-- Given material follows --

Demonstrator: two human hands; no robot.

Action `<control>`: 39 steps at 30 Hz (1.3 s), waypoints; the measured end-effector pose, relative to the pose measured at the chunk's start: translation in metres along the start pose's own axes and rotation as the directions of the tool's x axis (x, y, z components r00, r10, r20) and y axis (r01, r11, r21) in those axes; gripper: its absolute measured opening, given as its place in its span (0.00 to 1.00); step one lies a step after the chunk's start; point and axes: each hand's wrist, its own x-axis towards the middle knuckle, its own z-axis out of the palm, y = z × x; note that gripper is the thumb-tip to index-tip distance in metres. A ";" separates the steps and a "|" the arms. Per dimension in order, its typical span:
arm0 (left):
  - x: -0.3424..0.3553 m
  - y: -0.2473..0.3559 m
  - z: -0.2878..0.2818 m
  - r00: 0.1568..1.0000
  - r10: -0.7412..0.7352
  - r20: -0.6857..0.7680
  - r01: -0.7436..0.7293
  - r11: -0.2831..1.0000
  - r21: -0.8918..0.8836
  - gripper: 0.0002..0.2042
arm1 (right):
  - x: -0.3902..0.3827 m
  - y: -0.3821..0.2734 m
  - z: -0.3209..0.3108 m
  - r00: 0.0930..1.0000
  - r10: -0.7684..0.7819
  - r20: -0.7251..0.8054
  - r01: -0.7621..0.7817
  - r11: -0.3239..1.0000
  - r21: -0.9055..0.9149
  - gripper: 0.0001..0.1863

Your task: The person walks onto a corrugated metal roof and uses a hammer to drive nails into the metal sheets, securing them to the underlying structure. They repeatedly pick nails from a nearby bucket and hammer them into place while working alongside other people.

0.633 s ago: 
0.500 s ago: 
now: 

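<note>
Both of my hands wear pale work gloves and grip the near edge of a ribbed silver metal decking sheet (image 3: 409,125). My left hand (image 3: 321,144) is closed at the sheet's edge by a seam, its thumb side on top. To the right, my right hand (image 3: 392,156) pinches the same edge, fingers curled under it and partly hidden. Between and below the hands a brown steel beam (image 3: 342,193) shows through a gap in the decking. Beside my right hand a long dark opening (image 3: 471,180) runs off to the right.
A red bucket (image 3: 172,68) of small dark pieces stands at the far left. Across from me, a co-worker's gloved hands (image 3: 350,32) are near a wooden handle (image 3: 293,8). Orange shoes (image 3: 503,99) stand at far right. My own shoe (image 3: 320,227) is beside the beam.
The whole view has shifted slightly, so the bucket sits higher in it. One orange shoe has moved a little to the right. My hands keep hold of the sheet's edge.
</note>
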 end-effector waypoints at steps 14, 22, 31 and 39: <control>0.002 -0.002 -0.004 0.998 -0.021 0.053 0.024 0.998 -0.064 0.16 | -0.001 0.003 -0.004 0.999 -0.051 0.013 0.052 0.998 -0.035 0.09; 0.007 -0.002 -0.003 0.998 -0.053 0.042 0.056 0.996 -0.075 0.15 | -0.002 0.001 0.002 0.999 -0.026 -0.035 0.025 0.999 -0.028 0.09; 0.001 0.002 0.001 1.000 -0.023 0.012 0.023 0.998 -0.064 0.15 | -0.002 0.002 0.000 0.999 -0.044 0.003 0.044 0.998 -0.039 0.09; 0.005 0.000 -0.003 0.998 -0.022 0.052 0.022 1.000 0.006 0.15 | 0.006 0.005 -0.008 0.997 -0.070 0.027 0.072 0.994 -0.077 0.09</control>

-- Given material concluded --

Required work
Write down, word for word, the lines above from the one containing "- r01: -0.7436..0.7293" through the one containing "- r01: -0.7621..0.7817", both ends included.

Exercise result
  - r01: -0.7436..0.7293
  - r11: -0.2831..1.0000
  - r21: -0.8918..0.8836
  - gripper: 0.0002..0.2042
arm1 (right):
  - x: -0.3902..0.3827 m
  - y: -0.3821..0.2734 m
  - z: -0.3209..0.3108 m
  - r00: 0.0930..1.0000
  - r10: -0.7684..0.7819
  - r20: -0.7251..0.8054
  - r01: -0.7621..0.7817

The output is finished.